SciLake will leverage the expertise and technology capacities of the consortium partners, extending the capabilities and improving the technology readiness level of existing software and resources. All SciLake components will start at high technology readiness level and are expected to reach TRL7 or higher by the end of the project. The following table summarises the most important components:

OpenAIRE Graph	The OpenAIRE Graph (ORG) is a service that populates and provides access to an SKG that includes metadata and links between scientific products (e.g. literature, datasets, software, "other research products"), organizations, funders, funding streams, projects, communities, and (provenance) data sources.
AvantGraph	AvantGraph is a next-generation knowledge graph analytics engine, building on state-of-the-art technologies in main-memory scale-up processing. Its innovations include optimization support for recursive analytics in industry standard query languages (e.g., openCypher, SPARQL, GQL); vectorized and compiled execution; worst-case optimal join processing; factorized intermediate result processing; and, temporal graph analysis.
R2PG-DM	R2PG-DM is the first direct mapping solution from the relational database model to the property graph data model facilitating modeling and representing graph-structured data collections for sophisticated graph analytics.
gMark	A basic component of a mature framework for knowledge graph analytics is tooling for benchmarking and experimental design. gMark is a domain- and query language-independent platform targeting highly tunable generation of both graph instances and graph query workloads based on user-defined schemas.
BIP! Toolbox	BIP! Toolbox is a suite of advanced software components and resources with the aim to assist the discovery of valuable publications, leveraging multi-perspective impact analysis of scientific publications
SciNeM	SciNeM is an open source, publicly available, scalable analysis tool for metapath-based knowledge discovery in Heterogeneous Information Networks.
VocTagger	VocTagger is a python library that indexes textual corpora in accordance with given controlled vocabularies, in a flexible and scalable manner.
SciNoBo	Fields of Study Classification System (FoS) is a suite of tools automatically assigning publications to scientific fields of study.
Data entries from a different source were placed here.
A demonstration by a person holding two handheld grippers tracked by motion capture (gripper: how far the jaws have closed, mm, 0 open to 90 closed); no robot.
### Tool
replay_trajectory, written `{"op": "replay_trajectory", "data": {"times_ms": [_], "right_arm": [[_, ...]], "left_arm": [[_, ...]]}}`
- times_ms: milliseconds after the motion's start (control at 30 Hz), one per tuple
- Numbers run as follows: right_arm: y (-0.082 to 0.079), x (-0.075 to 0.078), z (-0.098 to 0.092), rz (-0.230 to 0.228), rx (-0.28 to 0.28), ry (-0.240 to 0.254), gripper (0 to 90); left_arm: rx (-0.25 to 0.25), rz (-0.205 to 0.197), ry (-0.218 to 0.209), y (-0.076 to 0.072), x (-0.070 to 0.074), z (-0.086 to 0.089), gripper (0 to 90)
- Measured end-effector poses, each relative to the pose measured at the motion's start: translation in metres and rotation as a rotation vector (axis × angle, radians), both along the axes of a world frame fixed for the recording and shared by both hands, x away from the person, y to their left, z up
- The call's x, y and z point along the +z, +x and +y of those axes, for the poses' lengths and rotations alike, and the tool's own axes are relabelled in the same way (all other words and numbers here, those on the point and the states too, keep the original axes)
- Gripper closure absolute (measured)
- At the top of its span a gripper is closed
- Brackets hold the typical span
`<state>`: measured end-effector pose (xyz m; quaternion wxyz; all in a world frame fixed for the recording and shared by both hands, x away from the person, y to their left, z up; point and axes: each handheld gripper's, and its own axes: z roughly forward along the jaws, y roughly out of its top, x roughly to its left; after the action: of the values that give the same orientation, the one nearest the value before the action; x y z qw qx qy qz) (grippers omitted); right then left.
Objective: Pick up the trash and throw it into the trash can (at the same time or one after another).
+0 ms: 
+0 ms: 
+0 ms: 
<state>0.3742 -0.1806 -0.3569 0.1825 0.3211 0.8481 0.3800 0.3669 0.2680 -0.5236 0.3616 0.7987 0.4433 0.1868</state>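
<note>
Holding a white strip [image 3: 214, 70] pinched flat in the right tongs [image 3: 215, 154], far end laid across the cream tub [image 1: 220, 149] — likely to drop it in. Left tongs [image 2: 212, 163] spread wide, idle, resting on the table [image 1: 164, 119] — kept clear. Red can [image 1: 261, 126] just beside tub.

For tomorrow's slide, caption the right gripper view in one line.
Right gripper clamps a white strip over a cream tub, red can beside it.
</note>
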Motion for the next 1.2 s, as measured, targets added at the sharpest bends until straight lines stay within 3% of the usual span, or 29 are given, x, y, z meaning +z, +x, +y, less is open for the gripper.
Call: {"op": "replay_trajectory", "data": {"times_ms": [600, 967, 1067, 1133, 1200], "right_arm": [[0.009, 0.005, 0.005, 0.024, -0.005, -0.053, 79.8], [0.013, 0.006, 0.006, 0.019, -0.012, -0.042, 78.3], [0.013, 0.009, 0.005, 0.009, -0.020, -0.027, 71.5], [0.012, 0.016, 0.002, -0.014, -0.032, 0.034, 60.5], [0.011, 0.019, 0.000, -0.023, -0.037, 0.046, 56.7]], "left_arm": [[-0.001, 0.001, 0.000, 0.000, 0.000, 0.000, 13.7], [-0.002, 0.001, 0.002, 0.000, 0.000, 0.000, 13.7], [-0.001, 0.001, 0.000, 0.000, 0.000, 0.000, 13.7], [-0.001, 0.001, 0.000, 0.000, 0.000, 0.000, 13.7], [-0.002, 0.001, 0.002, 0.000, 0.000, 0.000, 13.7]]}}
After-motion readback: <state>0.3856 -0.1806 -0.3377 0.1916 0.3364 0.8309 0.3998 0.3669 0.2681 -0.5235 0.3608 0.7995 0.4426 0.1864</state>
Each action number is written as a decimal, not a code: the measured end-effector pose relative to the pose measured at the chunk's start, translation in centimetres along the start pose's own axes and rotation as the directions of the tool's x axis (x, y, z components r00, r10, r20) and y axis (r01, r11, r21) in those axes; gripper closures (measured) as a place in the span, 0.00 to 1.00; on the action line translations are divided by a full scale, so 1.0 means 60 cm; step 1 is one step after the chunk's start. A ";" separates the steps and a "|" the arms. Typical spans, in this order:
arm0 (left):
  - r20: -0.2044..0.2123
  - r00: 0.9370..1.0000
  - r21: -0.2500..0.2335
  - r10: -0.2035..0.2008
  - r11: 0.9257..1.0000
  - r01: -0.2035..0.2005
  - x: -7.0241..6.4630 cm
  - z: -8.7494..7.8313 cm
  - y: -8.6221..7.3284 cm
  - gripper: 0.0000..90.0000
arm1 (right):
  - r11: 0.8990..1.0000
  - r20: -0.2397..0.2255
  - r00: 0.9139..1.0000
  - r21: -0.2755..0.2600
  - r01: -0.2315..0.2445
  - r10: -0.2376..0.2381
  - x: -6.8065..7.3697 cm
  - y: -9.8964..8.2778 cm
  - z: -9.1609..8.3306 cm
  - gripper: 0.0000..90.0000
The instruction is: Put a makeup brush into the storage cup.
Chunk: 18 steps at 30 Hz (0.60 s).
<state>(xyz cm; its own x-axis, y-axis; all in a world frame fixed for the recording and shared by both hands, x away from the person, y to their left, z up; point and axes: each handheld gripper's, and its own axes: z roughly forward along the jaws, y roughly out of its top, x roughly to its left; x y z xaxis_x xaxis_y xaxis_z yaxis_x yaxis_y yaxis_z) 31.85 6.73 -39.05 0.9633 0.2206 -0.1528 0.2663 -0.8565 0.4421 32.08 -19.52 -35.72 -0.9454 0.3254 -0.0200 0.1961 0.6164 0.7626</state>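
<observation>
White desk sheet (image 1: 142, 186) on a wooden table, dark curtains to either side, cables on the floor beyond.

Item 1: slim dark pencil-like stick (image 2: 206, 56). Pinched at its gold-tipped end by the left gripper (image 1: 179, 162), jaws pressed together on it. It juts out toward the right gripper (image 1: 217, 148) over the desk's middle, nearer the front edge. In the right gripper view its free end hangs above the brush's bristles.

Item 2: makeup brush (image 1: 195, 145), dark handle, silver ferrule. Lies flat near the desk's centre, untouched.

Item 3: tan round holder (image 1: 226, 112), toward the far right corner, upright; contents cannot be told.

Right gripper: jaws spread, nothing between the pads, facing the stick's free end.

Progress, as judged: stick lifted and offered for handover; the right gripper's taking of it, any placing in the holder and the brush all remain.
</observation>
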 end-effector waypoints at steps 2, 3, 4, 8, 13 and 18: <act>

The service is publicly available via OpenAIRE
RADS	The Research Artifacts Discovery System (RADS) is an automated Information Extraction (NLP/IE) system analysing scientific literature with the aim of spotting and isolating (descriptions of) research outputs (datasets, tools, software, protocols etc.). The system is smoothly integrated with the Fields of Science (FoS) classification and Citation Analysis systems.
ELG services	European Language Grid (ELG) is the primary platform for language technologies in Europe giving access to a multitude of related datasets and language processing services (among them machine translation services).
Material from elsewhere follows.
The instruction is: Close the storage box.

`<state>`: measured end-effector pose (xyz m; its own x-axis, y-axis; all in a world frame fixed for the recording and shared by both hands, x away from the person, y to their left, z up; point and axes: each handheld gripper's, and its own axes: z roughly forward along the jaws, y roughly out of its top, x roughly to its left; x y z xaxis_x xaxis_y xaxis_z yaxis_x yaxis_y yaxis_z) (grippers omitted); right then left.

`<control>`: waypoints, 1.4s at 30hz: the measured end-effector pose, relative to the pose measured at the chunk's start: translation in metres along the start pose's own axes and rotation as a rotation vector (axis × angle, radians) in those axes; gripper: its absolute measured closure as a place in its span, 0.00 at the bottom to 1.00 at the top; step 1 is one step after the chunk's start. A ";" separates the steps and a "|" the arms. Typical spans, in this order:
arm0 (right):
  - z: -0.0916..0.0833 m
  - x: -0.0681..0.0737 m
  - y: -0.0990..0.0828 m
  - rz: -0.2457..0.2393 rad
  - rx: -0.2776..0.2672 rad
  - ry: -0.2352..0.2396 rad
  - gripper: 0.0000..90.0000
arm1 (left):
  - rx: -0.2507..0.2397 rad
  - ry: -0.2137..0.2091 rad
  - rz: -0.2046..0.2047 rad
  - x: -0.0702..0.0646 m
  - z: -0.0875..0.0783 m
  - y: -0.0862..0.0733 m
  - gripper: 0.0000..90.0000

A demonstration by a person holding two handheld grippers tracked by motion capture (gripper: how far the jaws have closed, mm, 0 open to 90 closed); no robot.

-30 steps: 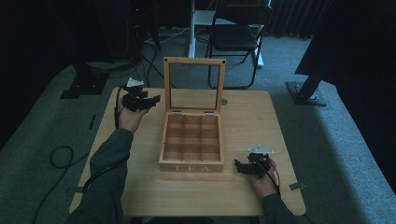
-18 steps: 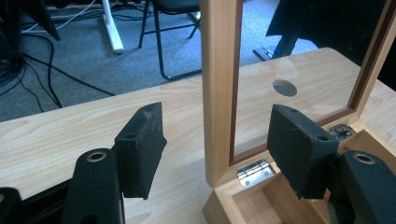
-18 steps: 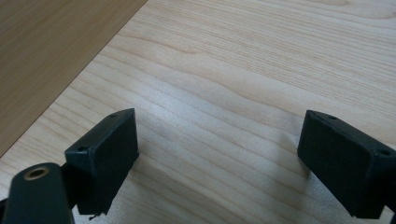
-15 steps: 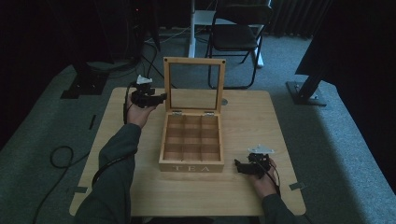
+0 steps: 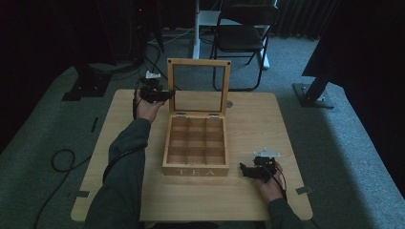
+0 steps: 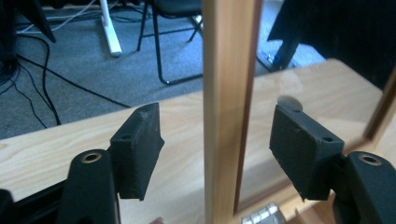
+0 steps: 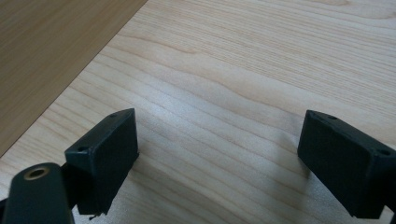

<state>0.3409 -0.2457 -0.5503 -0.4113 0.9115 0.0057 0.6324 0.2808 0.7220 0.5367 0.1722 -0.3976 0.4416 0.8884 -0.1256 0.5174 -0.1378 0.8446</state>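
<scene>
A wooden tea box (image 5: 196,148) marked TEA stands mid-table, with empty compartments and its glass-paned lid (image 5: 198,86) raised upright. My left gripper (image 5: 165,95) is open at the lid's left side. In the left gripper view the lid's left frame post (image 6: 226,112) stands between the two spread jaws, touching neither, and the gripper (image 6: 217,149) straddles it. My right gripper (image 5: 244,170) rests low on the table just right of the box's front corner, open, with bare tabletop between its jaws (image 7: 217,154).
The light wood table (image 5: 267,124) has free room right and left of the box. A folding chair (image 5: 243,33) and a white stand (image 5: 203,19) are behind the table. Cables (image 5: 62,160) lie on the grey carpet at left. A dark stand base (image 5: 313,93) sits at the right.
My left gripper has moved right and toward the lid, from beside the box's left side to around the lid's left frame post. The right gripper has stayed put.
</scene>
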 end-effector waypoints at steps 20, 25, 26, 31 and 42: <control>0.000 0.000 0.000 -0.002 0.000 0.002 0.13 | -0.043 -0.081 -0.008 -0.009 0.017 0.037 0.44; 0.000 0.000 0.000 -0.001 0.000 0.000 0.13 | -0.054 -0.075 -0.021 -0.011 0.011 0.035 0.47; 0.000 0.000 0.000 -0.001 -0.001 0.000 0.13 | -0.059 -0.079 -0.022 -0.012 0.009 0.034 0.48; 0.000 0.000 0.000 0.001 0.000 0.001 0.13 | -0.072 -0.082 -0.025 -0.018 -0.002 0.030 0.46; 0.000 0.001 0.000 0.002 0.000 -0.003 0.13 | -0.070 -0.116 0.041 -0.034 -0.035 0.015 0.42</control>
<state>0.3402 -0.2454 -0.5503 -0.4079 0.9130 0.0054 0.6331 0.2786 0.7222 0.5037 0.1552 -0.3628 0.5455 0.8253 -0.1459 0.4466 -0.1389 0.8839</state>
DSR	Document Structure Recogniser – Tool that parses and analyses scientific articles to identify and mark up their individual parts and sections. The structure annotations can be used for further downstream processing applications and use cases (a corresponding scientific publication is currently work in progress).
SciTagIT	A suite of Domain-specific Classifiers automatically assigning publications to categories leveraging domain ontologies and classification schemes (e.g. ICD-11, the Glossary for Transport statistics, UN SDGs).

Open Science practices

SciLake follows an “Open Science by design” implementation approach. SciLake’s outputs (publications, data, software, services, etc.) will be shared according to Open Access and FAIR principles, being in-line with the EOSC Interoperability Framework (OpenAIRE Guidelines for research products, EOSC-Enhance Service Description Templates for services).